**TASK GOAL**
Please give, word for word, the line containing "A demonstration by" and every line that comes after it in the data below.

++++

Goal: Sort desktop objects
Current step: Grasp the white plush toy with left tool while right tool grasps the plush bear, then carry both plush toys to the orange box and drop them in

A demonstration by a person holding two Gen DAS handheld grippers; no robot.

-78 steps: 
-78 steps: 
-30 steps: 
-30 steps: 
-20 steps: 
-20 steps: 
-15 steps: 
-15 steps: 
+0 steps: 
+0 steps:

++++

**YOUR RESPONSE**
A demonstration by a person holding two Gen DAS handheld grippers; no robot.

-78 steps: 
-78 steps: 
-30 steps: 
-30 steps: 
-20 steps: 
-20 steps: 
-15 steps: 
-15 steps: 
+0 steps: 
+0 steps:

Nothing else is needed to complete the exercise.